|
|
|
|
|
by ergothus
2155 days ago
|
|
> In retrospect it's fairly typical behaviour for less literate types to adopt a word that sounds sophisticated beyond their standard repertoire This seems an excessively negative take on it. How do we learn new words? Sure, we COULD look up the definitions, but (1) who bothers, and (2) we have plenty of evidence that definitions are so vague as to be useless. (I recall arguing with my high school english teacher about "moot", which we had as aa vocab word with a definition that didn't match my colloquial understanding). So as adults, as teens, tweens, and before, most of our language is learned from contextual usage. Which is a terrible way to maintain accuracy.
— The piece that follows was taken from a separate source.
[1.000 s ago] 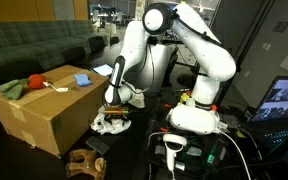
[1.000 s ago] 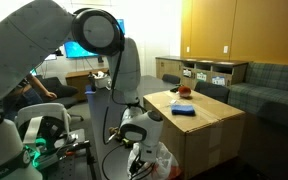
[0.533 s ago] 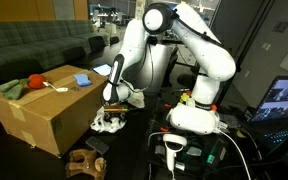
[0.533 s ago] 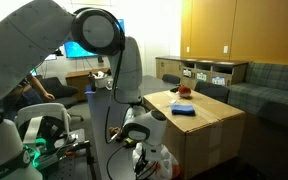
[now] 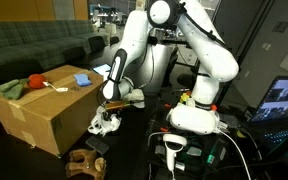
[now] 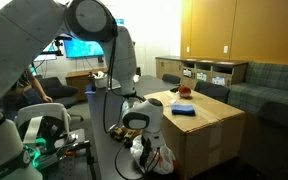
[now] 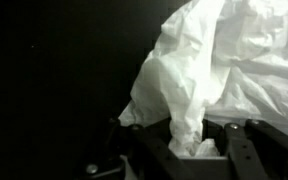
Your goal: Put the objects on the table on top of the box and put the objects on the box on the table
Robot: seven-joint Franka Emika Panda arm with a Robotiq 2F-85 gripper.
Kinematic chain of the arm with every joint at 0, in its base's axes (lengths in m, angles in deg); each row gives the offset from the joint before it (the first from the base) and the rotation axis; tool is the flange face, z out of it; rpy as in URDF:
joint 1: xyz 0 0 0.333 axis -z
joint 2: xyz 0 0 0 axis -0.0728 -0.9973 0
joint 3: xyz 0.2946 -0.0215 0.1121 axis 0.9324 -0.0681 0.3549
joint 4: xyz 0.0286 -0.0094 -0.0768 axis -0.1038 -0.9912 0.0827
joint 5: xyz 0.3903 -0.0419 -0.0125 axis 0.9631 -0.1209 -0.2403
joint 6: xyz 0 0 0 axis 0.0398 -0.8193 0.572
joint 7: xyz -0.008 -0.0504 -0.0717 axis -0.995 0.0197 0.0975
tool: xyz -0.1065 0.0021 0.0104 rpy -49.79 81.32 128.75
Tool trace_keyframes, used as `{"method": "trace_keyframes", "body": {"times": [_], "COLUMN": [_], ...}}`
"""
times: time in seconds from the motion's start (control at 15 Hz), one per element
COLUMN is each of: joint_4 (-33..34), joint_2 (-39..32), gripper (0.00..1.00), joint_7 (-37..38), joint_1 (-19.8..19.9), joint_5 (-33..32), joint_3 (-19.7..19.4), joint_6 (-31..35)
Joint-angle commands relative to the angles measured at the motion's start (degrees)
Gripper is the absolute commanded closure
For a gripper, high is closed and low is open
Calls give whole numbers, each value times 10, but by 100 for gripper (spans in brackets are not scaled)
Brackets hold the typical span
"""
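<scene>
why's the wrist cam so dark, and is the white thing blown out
Wrist view: the table is near black, no detail; the white plastic bag is soft and overexposed at top right. In an exterior view the lit screen glares.

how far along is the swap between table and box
Done: nothing visibly; the blue cloth and red item lie on the box. In hand: the gripper is shut on the white wad, low beside the box. Left: lifting it onto the box, the brown thing too, and clearing the box top.
</scene>
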Motion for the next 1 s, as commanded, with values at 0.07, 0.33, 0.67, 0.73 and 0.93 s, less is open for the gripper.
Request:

When I get stumped with newer terminology, my friends that USE the new words are often at a loss to explain them (one spent 30 mins trying to explain "kappa") because they don't know a formal definition, they know it when they see it. We can be smug and superior about the "less literate" trying to be impressive, but honestly, that applies to all of us, we are just mocking those that get caught. |
|
The idea that not spending the requisite minute or so to look up meaning and usage of a new word is acceptable behaviour of adults seems depressingly defeatist. We don't consider this an acceptable attitude during a child's dozen or more years of formal education, and realistically most adults have easy & rapid access to authoritative sources.
That our languages should then be (re)defined by these torpid users -- well that's just a horrible deal.